[ZODB-Dev] Re: [Zope-dev] [BUG] maybe yet unknown BTREES bug

Tim Peters tim@zope.com
Sun, 26 Jan 2003 11:41:35 -0500


[Tim]
> That one's a stretch <wink>.  Mutating while iterating may give
> surprising results, but it shouldn't be possible to *damage* a
> BTree this way ...

[Christian Reis]
> Can you elaborate a bit on what "surprising results" might mean?
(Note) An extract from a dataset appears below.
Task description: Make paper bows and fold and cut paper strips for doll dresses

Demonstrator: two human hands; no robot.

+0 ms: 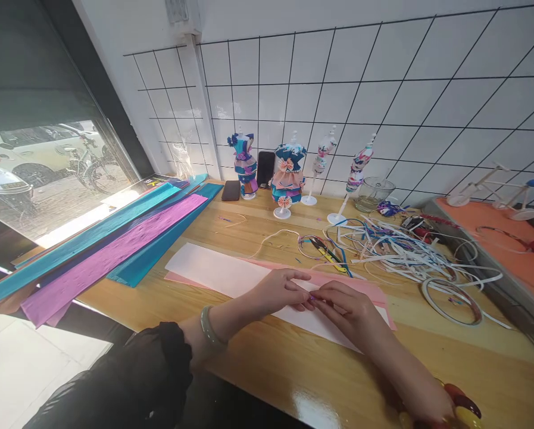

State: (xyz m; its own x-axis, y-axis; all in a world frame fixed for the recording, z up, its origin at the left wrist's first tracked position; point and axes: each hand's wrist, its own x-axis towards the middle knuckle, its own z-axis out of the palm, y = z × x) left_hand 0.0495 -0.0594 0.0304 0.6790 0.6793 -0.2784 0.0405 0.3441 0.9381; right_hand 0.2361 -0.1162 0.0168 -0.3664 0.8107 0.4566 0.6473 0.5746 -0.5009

I don't
> think we do that in IC but it never hurts to know.

Did you ever mutate a Python list while iterating over it?  Same thing,
really -- you can end up "skipping" list elements, or even seeing some
elements twice.  A difference is that mutating a Python list while iterating
over it is much more predictable than doing so with a BTree, as a BTree's
internal structure is way more complicated than a Python list's.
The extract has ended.